Spottoon
- Website type: Webtoon platform
- Available in: English
- Owner: Rolling Story Inc.
- Website: spottoon.com
- Commercial: Yes
- Registration: Optional
- Launched: September 2015
- Current status: Active

= Spottoon =

Webtoon publishing company

Spottoon is a webtoon portal for English translated webtoons. It is a business run by RollingStory Inc. It is one of only two webtoon portals that offers licensed titles in English alongside Tappytoon.

==History==
Spottoon was created by RollingStory, a global creative content servicing company based in Seoul, South Korea. The company was founded in December 2014, by the Hankyoreh Media Group and Toonion, a comic book artists union, with the initial mission to create a webtoon servicing platform for an English-language audience. With an established library containing titles such as Moss by acclaimed webtoon artist Yoon Tae-ho and Amanza Drama by Bo-Tong Kim, RollingStory adopted an overlaying mission to "move people with great stories" through its service.

In September 2015, RollingStory launched its main sharing platform, Spottoon. Twenty webtoon series were carefully chosen to be a part of the first wave of English translated releases. New episodes for each series are released every week and new series are being added on a continuous basis.

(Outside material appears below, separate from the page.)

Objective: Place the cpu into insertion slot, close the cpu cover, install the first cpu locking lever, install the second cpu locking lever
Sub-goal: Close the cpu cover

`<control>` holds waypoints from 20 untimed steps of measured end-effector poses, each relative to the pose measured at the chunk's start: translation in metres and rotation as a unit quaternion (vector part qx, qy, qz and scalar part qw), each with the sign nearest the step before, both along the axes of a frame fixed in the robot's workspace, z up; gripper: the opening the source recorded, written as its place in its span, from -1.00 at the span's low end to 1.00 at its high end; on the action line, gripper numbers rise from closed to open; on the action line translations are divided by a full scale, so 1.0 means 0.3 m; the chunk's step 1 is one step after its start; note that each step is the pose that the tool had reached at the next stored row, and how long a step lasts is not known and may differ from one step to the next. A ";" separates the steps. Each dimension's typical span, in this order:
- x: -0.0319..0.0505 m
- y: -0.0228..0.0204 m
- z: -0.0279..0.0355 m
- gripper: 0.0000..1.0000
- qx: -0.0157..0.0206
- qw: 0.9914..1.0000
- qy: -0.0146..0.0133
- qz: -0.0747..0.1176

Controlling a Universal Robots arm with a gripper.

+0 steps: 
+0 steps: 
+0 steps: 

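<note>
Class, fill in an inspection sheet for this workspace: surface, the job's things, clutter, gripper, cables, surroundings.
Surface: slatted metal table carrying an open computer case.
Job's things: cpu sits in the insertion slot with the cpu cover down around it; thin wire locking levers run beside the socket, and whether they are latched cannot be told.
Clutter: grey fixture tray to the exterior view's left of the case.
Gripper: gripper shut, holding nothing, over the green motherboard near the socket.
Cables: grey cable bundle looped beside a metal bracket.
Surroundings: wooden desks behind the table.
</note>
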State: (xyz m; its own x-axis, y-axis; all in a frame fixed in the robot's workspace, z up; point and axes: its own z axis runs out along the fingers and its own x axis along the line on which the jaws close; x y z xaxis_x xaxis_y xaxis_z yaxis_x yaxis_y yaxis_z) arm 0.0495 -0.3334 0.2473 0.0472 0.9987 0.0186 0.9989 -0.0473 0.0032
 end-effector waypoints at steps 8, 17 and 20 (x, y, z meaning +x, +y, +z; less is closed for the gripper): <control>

Upon its creation and prior to the release of Spottoon, RollingStory announced a partnership with the Huffington Post that would allow for the publication of several titles on the company's online news site.

RollingStory and Spottoon also entered a representation deal with Batman producer Michael Uslan and his son David Uslan for the potential live-action adaptations of several webtoons in the Spottoon library. It was announced that Peak, a webtoon about a group of young men completing their military service, would be the first to go into development. Two other webtoons, Tribe X and The Clockworkers, were also a part of the deal.

In September 2015, RollingStory and Spottoon took part in the first exhibition devoted to webtoons in the United States. Titled "WEBTOON", the exhibition was organized by the Korean Cultural Service of New York and chronicled the history of webtoon culture. Titles from the Spottoon collection were featured throughout the exhibition and films that were adapted from webtoons, such as Moss and Secretly, Greatly were screened as a part of the event.

Spottoon can be accessed through its main website and through its android and iOS apps.

Access to their comics requires an account after the first three preview chapters, and the most recent chapters are pay to view.